§ **Work request**
All the data below should be printed again without a single difference.

§ **Supplied information**
+--

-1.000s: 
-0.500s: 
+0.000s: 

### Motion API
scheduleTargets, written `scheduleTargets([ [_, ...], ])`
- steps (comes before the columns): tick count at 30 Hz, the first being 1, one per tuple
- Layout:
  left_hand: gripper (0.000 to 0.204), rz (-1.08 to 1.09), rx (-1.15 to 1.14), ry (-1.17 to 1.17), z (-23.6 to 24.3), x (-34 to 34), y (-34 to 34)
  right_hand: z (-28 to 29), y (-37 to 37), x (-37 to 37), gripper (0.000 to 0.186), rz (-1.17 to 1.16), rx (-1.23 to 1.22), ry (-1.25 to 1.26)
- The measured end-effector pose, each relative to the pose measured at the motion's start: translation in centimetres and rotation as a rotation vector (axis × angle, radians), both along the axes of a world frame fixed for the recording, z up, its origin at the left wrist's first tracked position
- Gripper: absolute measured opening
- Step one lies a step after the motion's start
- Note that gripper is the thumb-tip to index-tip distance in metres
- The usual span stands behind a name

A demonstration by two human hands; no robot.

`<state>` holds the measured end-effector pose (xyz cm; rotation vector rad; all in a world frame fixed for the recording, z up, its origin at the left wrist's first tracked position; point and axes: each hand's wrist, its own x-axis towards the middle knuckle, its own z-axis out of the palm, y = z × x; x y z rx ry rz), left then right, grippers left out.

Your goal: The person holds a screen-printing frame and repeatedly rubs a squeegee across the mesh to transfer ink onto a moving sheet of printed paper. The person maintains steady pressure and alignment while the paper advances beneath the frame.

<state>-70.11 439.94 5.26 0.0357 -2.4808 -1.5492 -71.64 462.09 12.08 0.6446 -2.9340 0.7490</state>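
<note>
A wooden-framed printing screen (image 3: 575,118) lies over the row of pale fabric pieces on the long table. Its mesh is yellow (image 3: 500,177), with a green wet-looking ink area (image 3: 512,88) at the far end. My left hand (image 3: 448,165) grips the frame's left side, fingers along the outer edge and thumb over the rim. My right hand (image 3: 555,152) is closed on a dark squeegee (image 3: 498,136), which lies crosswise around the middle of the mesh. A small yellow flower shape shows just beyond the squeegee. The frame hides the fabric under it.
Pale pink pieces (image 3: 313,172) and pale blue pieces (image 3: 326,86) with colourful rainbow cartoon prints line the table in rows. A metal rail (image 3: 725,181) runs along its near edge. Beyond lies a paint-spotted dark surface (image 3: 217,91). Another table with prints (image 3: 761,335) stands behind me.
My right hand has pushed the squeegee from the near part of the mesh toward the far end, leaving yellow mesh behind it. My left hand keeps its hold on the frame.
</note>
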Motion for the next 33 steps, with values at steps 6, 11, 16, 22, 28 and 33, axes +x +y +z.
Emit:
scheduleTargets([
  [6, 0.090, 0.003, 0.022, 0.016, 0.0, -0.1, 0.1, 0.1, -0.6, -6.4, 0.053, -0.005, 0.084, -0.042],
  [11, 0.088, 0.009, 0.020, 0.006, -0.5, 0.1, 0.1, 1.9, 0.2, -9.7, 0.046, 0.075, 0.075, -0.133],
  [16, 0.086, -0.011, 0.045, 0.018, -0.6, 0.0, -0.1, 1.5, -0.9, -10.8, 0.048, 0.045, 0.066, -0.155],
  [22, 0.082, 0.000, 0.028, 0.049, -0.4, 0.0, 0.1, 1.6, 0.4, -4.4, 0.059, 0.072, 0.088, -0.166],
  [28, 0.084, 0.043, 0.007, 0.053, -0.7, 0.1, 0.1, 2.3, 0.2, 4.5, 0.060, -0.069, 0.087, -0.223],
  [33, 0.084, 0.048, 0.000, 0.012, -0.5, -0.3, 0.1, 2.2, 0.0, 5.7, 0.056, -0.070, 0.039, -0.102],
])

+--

§ **Written reply**
-1.000s: 
-0.500s: 
+0.000s: 

### Motion API
scheduleTargets, written `scheduleTargets([ [_, ...], ])`
- steps (comes before the columns): tick count at 30 Hz, the first being 1, one per tuple
- Layout:
  left_hand: gripper (0.000 to 0.204), rz (-1.08 to 1.09), rx (-1.15 to 1.14), ry (-1.17 to 1.17), z (-23.6 to 24.3), x (-34 to 34), y (-34 to 34)
  right_hand: z (-28 to 29), y (-37 to 37), x (-37 to 37), gripper (0.000 to 0.186), rz (-1.17 to 1.16), rx (-1.23 to 1.22), ry (-1.25 to 1.26)
- The measured end-effector pose, each relative to the pose measured at the motion's start: translation in centimetres and rotation as a rotation vector (axis × angle, radians), both along the axes of a world frame fixed for the recording, z up, its origin at the left wrist's first tracked position
- Gripper: absolute measured opening
- Step one lies a step after the motion's start
- Note that gripper is the thumb-tip to index-tip distance in metres
- The usual span stands behind a name

A demonstration by two human hands; no robot.

`<state>` holds the measured end-effector pose (xyz cm; rotation vector rad; all in a world frame fixed for the recording, z up, its origin at the left wrist's first tracked position; point and axes: each hand's wrist, its own x-axis towards the middle knuckle, its own z-axis out of the palm, y = z × x; x y z rx ry rz), left then right, grippers left out.

Your goal: The person holds a screen-printing frame and repeatedly rubs a squeegee across the mesh to transfer ink onto a moving sheet of printed paper. The person maintains steady pressure and alignment while the paper advances beneath the frame.

<state>-70.11 439.94 5.26 0.0357 -2.4808 -1.5492 -71.64 462.09 12.08 0.6446 -2.9340 0.7490</state>
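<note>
A wooden-framed printing screen (image 3: 575,118) lies over the row of pale fabric pieces on the long table. Its mesh is yellow (image 3: 500,177), with a green wet-looking ink area (image 3: 512,88) at the far end. My left hand (image 3: 448,165) grips the frame's left side, fingers along the outer edge and thumb over the rim. My right hand (image 3: 555,152) is closed on a dark squeegee (image 3: 498,136), which lies crosswise around the middle of the mesh. A small yellow flower shape shows just beyond the squeegee. The frame hides the fabric under it.
Pale pink pieces (image 3: 313,172) and pale blue pieces (image 3: 326,86) with colourful rainbow cartoon prints line the table in rows. A metal rail (image 3: 725,181) runs along its near edge. Beyond lies a paint-spotted dark surface (image 3: 217,91). Another table with prints (image 3: 761,335) stands behind me.
My right hand has pushed the squeegee from the near part of the mesh toward the far end, leaving yellow mesh behind it. My left hand keeps its hold on the frame.
</note>
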Motion for the next 33 steps, with values at steps 6, 11, 16, 22, 28 and 33, axes +x +y +z.
Emit:
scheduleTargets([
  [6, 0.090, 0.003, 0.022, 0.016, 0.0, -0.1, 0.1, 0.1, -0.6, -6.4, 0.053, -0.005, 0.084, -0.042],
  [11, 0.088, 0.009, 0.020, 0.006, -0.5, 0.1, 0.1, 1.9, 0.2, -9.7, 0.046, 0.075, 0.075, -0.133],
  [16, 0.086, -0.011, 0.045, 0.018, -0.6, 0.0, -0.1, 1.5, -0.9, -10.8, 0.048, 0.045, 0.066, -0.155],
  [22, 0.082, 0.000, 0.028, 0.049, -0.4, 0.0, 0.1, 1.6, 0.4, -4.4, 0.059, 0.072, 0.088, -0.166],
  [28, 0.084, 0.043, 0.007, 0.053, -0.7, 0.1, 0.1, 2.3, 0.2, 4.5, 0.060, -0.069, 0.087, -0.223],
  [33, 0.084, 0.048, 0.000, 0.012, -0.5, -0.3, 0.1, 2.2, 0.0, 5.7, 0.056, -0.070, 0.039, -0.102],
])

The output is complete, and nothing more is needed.